__Task to complete__
The lines below that include "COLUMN" are to be found and copied.

__Information shown__
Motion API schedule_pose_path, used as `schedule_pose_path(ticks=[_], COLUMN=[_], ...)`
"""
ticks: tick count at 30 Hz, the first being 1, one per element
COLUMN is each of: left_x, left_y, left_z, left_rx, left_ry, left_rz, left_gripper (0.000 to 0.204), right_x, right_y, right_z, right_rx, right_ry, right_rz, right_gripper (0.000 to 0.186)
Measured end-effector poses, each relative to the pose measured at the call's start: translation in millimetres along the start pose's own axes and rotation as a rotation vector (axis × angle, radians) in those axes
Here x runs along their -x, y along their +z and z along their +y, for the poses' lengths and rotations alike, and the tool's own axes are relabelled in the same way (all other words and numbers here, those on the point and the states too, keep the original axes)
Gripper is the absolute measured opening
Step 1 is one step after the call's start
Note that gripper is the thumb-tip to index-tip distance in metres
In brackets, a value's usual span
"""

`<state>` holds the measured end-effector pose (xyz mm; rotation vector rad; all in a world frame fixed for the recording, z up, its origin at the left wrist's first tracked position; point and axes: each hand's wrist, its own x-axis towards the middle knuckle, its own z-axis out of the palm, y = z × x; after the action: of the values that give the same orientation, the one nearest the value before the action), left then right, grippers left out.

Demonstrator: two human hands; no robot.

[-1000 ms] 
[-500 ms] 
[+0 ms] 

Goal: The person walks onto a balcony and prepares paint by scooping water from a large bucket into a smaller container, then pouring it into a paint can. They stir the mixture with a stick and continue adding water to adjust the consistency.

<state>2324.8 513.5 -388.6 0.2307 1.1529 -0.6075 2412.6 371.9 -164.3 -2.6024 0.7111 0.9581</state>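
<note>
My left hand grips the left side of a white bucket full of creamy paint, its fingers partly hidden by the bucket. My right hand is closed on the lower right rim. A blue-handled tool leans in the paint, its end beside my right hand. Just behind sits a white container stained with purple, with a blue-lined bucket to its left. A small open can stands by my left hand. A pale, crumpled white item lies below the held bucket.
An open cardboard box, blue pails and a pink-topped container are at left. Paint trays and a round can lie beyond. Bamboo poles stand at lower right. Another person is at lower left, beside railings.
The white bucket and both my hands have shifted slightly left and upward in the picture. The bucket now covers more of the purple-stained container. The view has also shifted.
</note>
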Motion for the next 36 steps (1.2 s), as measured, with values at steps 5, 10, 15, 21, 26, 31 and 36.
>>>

__Output for this task__
Motion API schedule_pose_path, used as `schedule_pose_path(ticks=[_], COLUMN=[_], ...)`
COLUMN is each of: left_x, left_y, left_z, left_rx, left_ry, left_rz, left_gripper (0.000 to 0.204), right_x, right_y, right_z, right_rx, right_ry, right_rz, right_gripper (0.000 to 0.186)

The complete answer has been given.